Suicidal Tendencies – How will I laugh tomorrow...
Suicidal Tendencies – How will I laugh tomorrow when I can’t even smile today
USA - 1988
J’ai ressorti ce disque du frigo grâce à une association d’idée qui me semblait imparable Metallica /
St Anger / Robert Trujillo / Suicidal Tendencies. Sauf que Rob ne joue pas sur cet album et je ne m’en souvenais pas ! Il est arrivé plus tard dans la carrière de ST. Je n’ai pas beaucoup de disques thrash ou assimilés (fans de
Act III de Death Angel bonjour !). Là, certains alphabétisés me rétorqueront avec la verve qu’on leur connaît « ouah l’aut’, Sous Heu Saille Dole c’est même pas du thrash ! ». Sauf que c’est encore plus compliqué que cela. Suicidal Tendencies c’est du cross-over, un mélange de hardcore (et donc un peu de punk forcément) et de metal (côté thrash quand même, les rythmiques étant dans l’ensemble assez Hetfieldiennes). ST est l’un des fondateurs de ce mouvement oublié s’il en est. A tel point qu’il ne viendrait plus à l’idée de personne de dissocier metal et hardcore, tant les deux sont intimement liés à l’heure actuelle. Aux côtés de DRI (Dirty Rotten Imbeciles) et de quelques autres, ST a fait voler en éclat les barrières entre ces deux genres, ces deux mondes. D’un côté les hardcore freaks, rythmiques à la débroussailleuse et chant gueulé, conscience sociale, boule à zed et skate aux pieds, de l’autre les headbangers, testicules broyées dans leur stretch rayé, QI de hamster et tignasses permanentées sous projos multicolores, …

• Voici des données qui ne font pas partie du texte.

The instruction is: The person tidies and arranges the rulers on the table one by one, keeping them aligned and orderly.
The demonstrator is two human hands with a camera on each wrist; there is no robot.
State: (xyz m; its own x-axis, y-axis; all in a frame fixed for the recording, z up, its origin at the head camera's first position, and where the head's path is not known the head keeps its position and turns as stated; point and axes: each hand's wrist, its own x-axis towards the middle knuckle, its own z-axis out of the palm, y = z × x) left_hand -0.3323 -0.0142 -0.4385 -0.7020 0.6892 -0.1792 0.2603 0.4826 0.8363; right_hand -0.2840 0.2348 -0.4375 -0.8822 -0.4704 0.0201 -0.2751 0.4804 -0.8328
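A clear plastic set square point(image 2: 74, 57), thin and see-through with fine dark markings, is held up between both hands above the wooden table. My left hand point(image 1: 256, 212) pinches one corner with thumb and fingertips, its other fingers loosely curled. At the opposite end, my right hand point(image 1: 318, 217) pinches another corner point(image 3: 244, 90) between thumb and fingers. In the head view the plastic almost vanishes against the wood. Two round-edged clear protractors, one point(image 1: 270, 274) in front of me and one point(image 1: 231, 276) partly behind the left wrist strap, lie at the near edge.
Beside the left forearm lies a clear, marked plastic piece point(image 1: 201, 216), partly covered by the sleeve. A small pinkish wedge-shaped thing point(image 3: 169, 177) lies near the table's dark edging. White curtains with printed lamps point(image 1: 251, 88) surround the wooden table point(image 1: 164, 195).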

Suicidal a donc concilié les deux : du hardcore il a gardé la conscience sociale, le côté gang (ah ces bandanas bas du front) et le discours radical. Dans le metal il a puisé la mélodie (la guitare de Rocky George flamboie tout au long du disque), les breaks, les accélérations, les progressions typiquement thrash et la lourdeur de certains passages.
Au final
How will I laugh tomorrow est un habile compromis. Les albums précédents naviguaient plus du côté hardcore. Le virage abordé par ce disque permet aux amateurs de mélodie de s’y retrouver.
Mais ST propose bien plus que cet habile dosage hardcore / metal / thrash. La première chose est la voix de son leader, Mike Muir. Claire et légère, elle « insinue » ses mélodies dans les riffs plombés de Clark et George, créant un climat jamais entendu dans le genre, un contraste saisissant de sauvagerie métallique, de douceur, et de folie, effet alizé dans une fournaise écrasante. Muir distille ses interventions, sa voix serpente et sinue (l’inquiétant « Hearing voices », parfois soutenue par des chœurs martiaux (« How will I laugh… », « Pledge your allegiance »…) De temps en autre Cyco Miko s’éraille mais sans jamais se déchirer véritablement. Pourtant l’intensité est là : ST sait créer des climats (dépressifs, on s’en doute vu son patronyme) et surprendre l’auditeur : on passe de titres punky (« Sorry ?!) à du surf metal (« Surf and slam »), à de vrais fausses ballades (« How will I laugh tomorrow »), à du hardcore mélodique (« Trip at the brain »), ou du heavy metal pur jus (« One too many times »), ou du hardcore metal (« The miracle », « Suicyco mania »). En outre, on a souvent à faire à des titres « à tiroirs » qui, sans être véritablement alambiqués, jouent sur des constructions et des variations étonnantes.
L’autre star du disque est évidemment Rocky George, soliste qui joue vraiment un rôle lead tant il intervient sur les titres (mélodies, arpèges, gimmicks, phrasés lumineux…) Je ne sais pas trop ce qu’est devenu ce gars (il ne faisait pas partie du line-up de la reformation) mais c’est une perte : rarement un soliste aura été mis aussi en avant dans un contexte hardcore.
How will I laugh tomorrow est un disque assez homogène qualitativement parlant (seuls « Suicyco Mania », « The miracle » et « If I don’t wake up » me semblent plus faibles). Sans être un indispensable, il permet d’aborder le groupe et le genre, sans sombrer dans les clichés éculés : ST avait une personnalité et un son, ce qui le range du côté des bons.